At the very edge of Europe, as far west as you can go in Ireland, is the breathtaking Dingle Peninsula, once described by National Geographic as “the most beautiful place on earth”.
It’s a place of spectacular seascapes and landscapes shaped by the elements, with a wild and rugged coastline of steep cliffs and wide sandy beaches. A place where the mountains roll into the ocean. And you can drive up into the clouds over Ireland’s highest mountain pass, the Connor Pass.
There’s something wonderful about the shifting light as the weather blows in and through, and a silver slither of sun shines on the sea, or a double rainbow appears above the Bay.

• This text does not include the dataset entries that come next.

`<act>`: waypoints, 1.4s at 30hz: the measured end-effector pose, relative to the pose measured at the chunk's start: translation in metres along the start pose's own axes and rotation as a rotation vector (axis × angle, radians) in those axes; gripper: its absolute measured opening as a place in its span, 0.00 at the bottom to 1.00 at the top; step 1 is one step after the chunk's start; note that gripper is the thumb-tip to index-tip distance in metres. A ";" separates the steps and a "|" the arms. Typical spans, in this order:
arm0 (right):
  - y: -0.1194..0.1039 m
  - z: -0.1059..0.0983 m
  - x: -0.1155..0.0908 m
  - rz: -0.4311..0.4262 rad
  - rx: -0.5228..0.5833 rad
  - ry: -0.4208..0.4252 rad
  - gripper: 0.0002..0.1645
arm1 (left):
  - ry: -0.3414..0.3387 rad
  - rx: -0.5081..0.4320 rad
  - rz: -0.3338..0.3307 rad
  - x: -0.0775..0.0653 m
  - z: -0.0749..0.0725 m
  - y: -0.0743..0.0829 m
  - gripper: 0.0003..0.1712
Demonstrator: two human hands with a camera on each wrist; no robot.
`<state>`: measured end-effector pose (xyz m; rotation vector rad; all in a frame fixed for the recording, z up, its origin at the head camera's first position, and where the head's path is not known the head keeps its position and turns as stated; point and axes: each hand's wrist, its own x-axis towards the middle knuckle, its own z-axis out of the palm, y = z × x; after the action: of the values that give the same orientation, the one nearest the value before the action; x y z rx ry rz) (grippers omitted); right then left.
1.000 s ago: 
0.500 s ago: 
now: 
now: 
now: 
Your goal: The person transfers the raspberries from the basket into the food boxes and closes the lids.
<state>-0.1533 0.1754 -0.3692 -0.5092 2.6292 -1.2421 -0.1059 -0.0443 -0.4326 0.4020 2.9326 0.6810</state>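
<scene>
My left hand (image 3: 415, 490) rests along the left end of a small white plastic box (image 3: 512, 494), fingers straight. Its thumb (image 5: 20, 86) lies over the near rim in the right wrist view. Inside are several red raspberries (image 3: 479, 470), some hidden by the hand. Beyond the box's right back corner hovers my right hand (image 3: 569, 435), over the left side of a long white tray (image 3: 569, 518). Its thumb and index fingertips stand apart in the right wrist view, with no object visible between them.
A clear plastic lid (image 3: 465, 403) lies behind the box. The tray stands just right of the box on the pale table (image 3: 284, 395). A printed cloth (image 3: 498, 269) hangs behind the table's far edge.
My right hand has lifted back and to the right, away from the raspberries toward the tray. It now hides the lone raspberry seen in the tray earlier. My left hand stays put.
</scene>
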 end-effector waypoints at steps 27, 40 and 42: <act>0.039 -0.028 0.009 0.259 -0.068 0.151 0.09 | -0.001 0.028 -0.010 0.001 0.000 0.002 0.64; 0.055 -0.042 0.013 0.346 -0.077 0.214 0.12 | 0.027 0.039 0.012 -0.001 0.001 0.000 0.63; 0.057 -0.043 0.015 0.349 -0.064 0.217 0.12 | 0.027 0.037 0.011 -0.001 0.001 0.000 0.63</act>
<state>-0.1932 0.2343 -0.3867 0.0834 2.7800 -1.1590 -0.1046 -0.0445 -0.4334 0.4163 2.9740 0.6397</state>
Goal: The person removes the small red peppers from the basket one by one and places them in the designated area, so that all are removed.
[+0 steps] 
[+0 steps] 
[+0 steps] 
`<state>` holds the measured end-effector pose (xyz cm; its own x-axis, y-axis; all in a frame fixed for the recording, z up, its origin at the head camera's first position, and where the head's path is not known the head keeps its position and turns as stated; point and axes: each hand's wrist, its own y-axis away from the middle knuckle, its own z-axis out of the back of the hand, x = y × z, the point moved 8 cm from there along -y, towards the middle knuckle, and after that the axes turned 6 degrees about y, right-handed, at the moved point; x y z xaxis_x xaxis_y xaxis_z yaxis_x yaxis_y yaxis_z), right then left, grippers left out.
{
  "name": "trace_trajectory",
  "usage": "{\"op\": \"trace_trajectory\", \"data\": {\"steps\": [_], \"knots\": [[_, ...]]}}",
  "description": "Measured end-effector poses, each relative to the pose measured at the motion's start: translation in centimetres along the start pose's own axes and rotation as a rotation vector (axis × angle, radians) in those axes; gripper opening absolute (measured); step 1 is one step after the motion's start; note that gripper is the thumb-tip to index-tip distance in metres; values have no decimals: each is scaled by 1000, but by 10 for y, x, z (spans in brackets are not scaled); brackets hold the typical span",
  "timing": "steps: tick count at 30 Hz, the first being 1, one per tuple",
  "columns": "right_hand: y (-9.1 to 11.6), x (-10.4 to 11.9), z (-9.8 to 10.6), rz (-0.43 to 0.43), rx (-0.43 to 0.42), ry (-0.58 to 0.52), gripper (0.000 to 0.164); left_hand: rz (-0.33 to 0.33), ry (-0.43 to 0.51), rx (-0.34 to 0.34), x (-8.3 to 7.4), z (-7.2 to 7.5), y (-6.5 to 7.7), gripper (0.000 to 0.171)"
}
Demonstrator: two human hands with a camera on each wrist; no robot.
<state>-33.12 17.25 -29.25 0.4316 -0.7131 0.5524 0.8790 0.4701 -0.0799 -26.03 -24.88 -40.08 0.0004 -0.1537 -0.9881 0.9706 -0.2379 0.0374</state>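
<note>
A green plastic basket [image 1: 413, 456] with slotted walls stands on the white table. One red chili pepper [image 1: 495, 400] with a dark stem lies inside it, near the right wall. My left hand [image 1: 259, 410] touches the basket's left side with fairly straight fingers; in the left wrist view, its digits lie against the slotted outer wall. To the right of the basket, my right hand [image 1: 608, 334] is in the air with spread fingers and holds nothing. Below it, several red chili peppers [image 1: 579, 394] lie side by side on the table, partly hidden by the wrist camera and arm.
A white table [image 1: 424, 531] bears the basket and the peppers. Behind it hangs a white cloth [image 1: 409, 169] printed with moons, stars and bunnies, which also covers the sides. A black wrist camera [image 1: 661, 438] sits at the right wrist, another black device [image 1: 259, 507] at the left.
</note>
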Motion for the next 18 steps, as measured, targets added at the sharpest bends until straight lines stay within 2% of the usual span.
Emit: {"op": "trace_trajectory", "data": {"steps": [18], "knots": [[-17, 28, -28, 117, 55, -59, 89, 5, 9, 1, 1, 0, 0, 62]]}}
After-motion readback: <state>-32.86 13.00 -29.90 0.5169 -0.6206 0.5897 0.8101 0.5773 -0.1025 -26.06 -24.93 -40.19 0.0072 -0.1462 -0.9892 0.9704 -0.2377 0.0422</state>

The Dingle Peninsula is a place the Irish love to visit, but it’s still largely undiscovered by people from elsewhere. Apart, that is, from the artists, musicians and writers who come from across the world to live, eat and breathe authentic culture: real food, real talk, real stories, and real ceoil agus craic at music sessions and festivals across Dingle's tiny settlements. Or the global surfing and windsurfing communities, who find world-class sport here in the huge Atlantic swells and southerly winds.
This is a land rich with ancient history, with pre-historic sites and early Christian heritage - Celtic crosses, monastic ‘beehive’ huts and Ireland’s oldest stone-roofed church.
It’s a long way to come. But it’s here that you’ll find the real Ireland: in the Peninsula’s thriving and unbroken traditions of language and music, folklore and storytelling, arts, crafts and artisanal food. The little fishing port of Dingle – with its brightly coloured houses, its traditional pubs and its cosmopolitan, creative community – serves up some of the world’s best food. And off Slea Head - the most westerly tip of the Peninsula - lies a deserted village with a poignant past, on an archipelago that gave birth to Ireland’s greatest born-storytellers: the mystical Blasket Islands.
The Dingle Peninsula has one of the largest Gaeltacht (gaelic-speaking) communities in Ireland. So you’ll find many of the locals are bi-lingual – speaking Irish as their mother tongue, a lovely lyrical English to their visitors, and often a mix of the two. They’ll tell you “fáilte romhat isteach – you’re most welcome here” in both languages – with a warmth and cadence of greeting that’s unmistakeable and unforgettable.
Maybe it’s that living culture, deep-rooted and handed-down through generations, that gives this place such a strong creative spirit. Maybe it’s the simple, natural vibe that lets you slow down and go-with-the-flow.
Whatever it is, the Dingle Peninsula inspires, it connects, it “catches the heart off-guard”, and it stays with you.